Dahl’s short stories are known for their unexpected endings, and his children’s books for their unsentimental, macabre, often darkly comic mood, featuring villainous adult enemies of the child characters.[7][8] His children’s books champion the kindhearted and feature an underlying warm sentiment.[9][10] His works for children include James and the Giant Peach, Charlie and the Chocolate Factory, Matilda, The Witches, Fantastic Mr Fox, The BFG, The Twits, and George’s Marvellous Medicine. His adult works include Tales of the Unexpected.
Roald Dahl was born in 1916 at Villa Marie, Fairwater Road, in Llandaff, Cardiff, Wales, to Norwegians Harald Dahl (1863–1920) and Sofie Magdalene Dahl (née Hesselberg) (1885–1967).[11][12] Dahl’s father had immigrated to the UK from Sarpsborg in Norway and settled in Cardiff in the 1880s with his first wife, a Frenchwoman named Marie Beaurin-Gresser. They had two children together (Ellen Marguerite and Louis) before her death in 1907.[13] His mother immigrated to the UK and married his father in 1911. Dahl was named after Norwegian polar explorer Roald Amundsen. His first language was Norwegian, which he spoke at home with his parents and his sisters Astri, Alfhild, and Else. The children were raised in Norway’s Lutheran state church, the Church of Norway, and were baptised at the Norwegian Church, Cardiff.[14] His grandmother Ellen Wallace was a descendant of an early 18th-century Scottish immigrant to Norway.[15] Dahl’s father was a wealthy shipbroker who left behind a fortune of £150,000 (about £4.5 million in 2016) when he died in 1920.[16]
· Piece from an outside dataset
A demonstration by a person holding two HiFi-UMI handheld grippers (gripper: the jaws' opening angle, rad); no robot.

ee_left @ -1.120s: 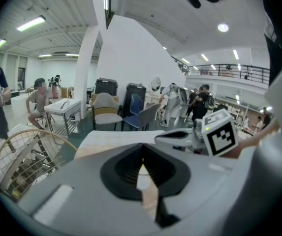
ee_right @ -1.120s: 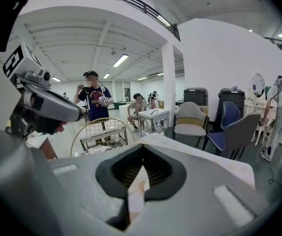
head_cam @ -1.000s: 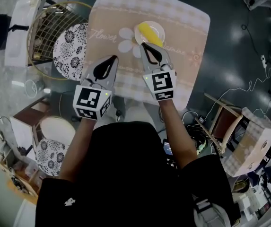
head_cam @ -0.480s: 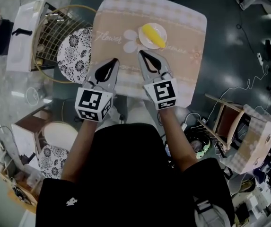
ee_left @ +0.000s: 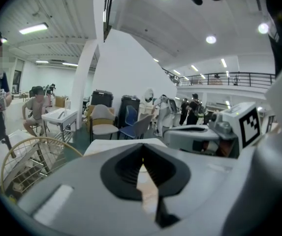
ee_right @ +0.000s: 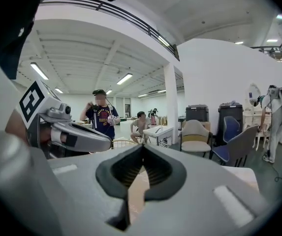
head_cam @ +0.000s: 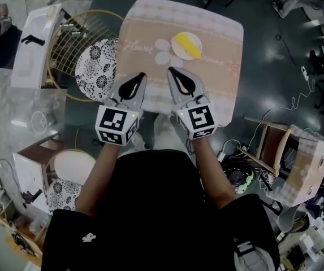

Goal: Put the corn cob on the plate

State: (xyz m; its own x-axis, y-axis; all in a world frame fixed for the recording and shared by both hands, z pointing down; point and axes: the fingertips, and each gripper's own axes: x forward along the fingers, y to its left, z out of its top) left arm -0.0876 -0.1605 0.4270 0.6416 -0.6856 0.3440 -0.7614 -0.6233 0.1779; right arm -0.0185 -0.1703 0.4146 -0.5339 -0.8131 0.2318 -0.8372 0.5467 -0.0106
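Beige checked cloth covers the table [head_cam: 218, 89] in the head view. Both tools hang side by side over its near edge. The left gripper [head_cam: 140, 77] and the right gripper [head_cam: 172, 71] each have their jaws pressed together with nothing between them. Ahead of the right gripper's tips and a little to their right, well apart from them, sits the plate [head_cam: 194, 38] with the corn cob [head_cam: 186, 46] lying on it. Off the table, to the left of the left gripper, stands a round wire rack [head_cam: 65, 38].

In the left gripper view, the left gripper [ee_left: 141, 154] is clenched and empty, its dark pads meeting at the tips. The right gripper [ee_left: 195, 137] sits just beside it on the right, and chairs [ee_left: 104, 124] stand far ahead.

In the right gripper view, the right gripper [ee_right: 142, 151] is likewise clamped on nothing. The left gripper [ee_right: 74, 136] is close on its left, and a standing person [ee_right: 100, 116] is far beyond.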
Mrs Pratchett’s former sweet shop in Llandaff, Cardiff, has a blue plaque commemorating the mischief played by young Roald Dahl and his friends, who were regular customers.[17]
Dahl’s sister Astri died from appendicitis at age 7 in 1920 when Dahl was 3 years old, and his father died of pneumonia at age 57 several weeks later.[18] Later that year, his youngest sister, Asta, was born.[13] Dahl’s mother decided to remain in Wales instead of returning to Norway to live with relatives, as her husband had wanted their children to be educated in English schools, which he considered the world’s best.[19]
Dahl first attended The Cathedral School, Llandaff. At age eight, he and four of his friends were caned by the headmaster after putting a dead mouse in a jar of gobstoppers at the local sweet shop,[5] which was owned by a “mean and loathsome” old woman named Mrs Pratchett.[5] The five boys named their prank the “Great Mouse Plot of 1924”.[20] Gobstoppers were a favourite sweet among British schoolboys between the two World Wars, and Dahl referred to them in his fictional Everlasting Gobstopper which was featured in Charlie and the Chocolate Factory.[21]
Dahl transferred to St Peter’s boarding school in Weston-super-Mare. His parents had wanted him to be educated at an English public school, and this proved to be the nearest because of the regular ferry link across the Bristol Channel. Dahl’s time at St Peter’s was unpleasant; he was very homesick and wrote to his mother every week but never revealed his unhappiness to her. After her death in 1967, he learned that she had saved every one of his letters;[22] they were broadcast in abridged form as BBC Radio 4’s Book of the Week in 2016 to mark the centenary of his birth.[23] Dahl wrote about his time at St Peter’s in his autobiography Boy: Tales of Childhood.[24]